May. 10th, 2011

li_izumi: (hunter)
I have been suffering from a debilitating writer’s block going on 3 or 4 years now. I thought at first it was a mental-block caused by my THESIS. That is, an unconscious feeling that I shouldn’t be writing for fun when I have more then enough work on my thesis. But I finished the thesis a year ago now and still I haven’t been able to write.

It’s not that I don’t have things to write…I’ve got several stories rough-written that could use rewrites and edits and a couple pretty solidly formed ideas floating around in my head. I just can’t seem to sit down and get any of it written down. This came to a head in the past few weeks as I struggled to write down a relatively simple RPG post-game write-up. I just couldn’t get anything down. Finally I threw together some words that at least summed up events more or less from my characters perspective. It was not to my standard of writing, but at least it was something and at least it was written down and turned in to my frustrated GM.

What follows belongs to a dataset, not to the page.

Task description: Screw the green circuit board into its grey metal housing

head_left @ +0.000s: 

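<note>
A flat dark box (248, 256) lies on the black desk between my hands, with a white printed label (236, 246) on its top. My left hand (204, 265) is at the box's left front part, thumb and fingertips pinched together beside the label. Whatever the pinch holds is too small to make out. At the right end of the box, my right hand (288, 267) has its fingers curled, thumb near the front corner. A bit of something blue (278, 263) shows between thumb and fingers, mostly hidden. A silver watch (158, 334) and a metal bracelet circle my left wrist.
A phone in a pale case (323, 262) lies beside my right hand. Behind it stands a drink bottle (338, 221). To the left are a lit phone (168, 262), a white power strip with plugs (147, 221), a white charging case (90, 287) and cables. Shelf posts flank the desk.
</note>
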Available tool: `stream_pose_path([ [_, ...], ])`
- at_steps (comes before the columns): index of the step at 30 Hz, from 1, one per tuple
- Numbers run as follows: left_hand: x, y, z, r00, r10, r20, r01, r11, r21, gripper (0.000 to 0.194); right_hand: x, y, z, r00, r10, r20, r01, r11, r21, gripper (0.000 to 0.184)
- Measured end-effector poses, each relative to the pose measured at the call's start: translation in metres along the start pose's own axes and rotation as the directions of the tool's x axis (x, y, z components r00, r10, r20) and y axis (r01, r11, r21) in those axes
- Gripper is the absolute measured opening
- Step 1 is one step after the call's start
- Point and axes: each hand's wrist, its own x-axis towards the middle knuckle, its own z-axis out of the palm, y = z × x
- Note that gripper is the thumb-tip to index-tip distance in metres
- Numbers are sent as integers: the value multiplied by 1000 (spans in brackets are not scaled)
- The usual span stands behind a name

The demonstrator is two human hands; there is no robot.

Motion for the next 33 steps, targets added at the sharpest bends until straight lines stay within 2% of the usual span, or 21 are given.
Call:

I knew I needed to get myself writing again. Somehow, someway. Monday morning on my way drive to work I tried to think up some little fictive ideas that maybe I could write up for a few minutes at work. Nothing was really coming to me. So if fiction wasn’t going to be come easily at this time, let me at least write about myself, I have decided. That way there I was doing some writing, at least. And maybe this could help lead me back to being able to write my fiction stories again.

I’ve got a bit going on with my life right now. I just started an attempt at container gardening some vegetables from seed. I am a cataloguer, getting a hold of books before stores and libraries do. I’m studying kanji flashcards. I collect Asian Ball-Jointed dolls, and I’m expecting a new one to come in any day now. I sometimes play D&D and video games. I’m trying to loose a few pounds, mostly because my pants have been rather tight and I am too cheap to buy new pants. (Why buy pants when I could buy manga?)

Each day I’ll try to get a few thoughts written down regarding what I’m doing that day. It’s not likely to be of interest to anyone but me, but as this is primarily a writing exercise for me, that’s ok. I’m not sure I’ll get to posting everyday, so it might look like today’s post: a few days bundled into one post. But that’s ok. Because I’m going to be writing again.